*About this task*. Leave out the pictures and set down the rest of the listing below word for word.

*Stored data*.
────────

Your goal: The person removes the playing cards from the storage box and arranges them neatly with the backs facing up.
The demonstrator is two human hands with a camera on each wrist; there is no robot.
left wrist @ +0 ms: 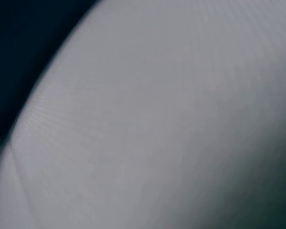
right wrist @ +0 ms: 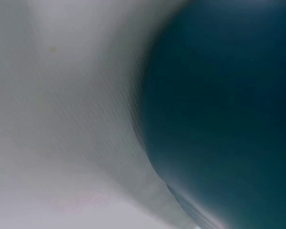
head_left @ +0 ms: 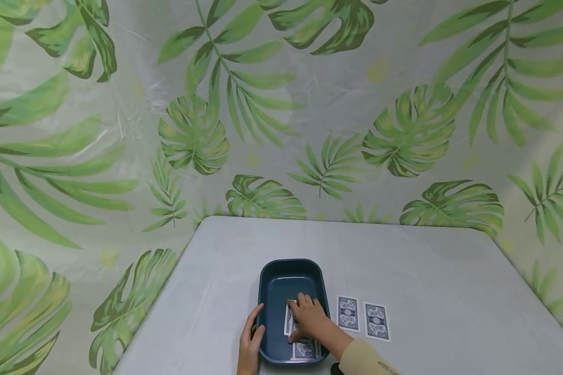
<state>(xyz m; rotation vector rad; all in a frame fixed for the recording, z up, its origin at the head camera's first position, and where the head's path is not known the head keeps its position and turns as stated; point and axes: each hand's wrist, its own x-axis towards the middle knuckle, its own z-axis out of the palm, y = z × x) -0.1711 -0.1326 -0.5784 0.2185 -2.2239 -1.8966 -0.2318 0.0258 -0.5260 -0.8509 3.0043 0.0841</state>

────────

*Finished exercise*.
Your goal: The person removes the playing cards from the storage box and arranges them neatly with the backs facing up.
The demonstrator is two human hands with a camera on each wrist; there is no robot.
left wrist @ +0 ms: 
right wrist @ +0 ms: 
head_left @ +0 ms: 
<state>(xyz m; rotation vector rad; all in a frame fixed for the recording, z up, its origin at the head camera's first position, and where the head's path is not known the head keeps its position and turns as stated; point and axes: each hand's wrist, its own x-axis towards the middle knuckle, its own z-axis out of the palm, y = z × x) -0.1711 -0.1326 -0.5784 0.2185 -2.2239 -1.8966 -0.2318 0.0258 -0.5260 -0.8509 3.0043 0.0841</state>

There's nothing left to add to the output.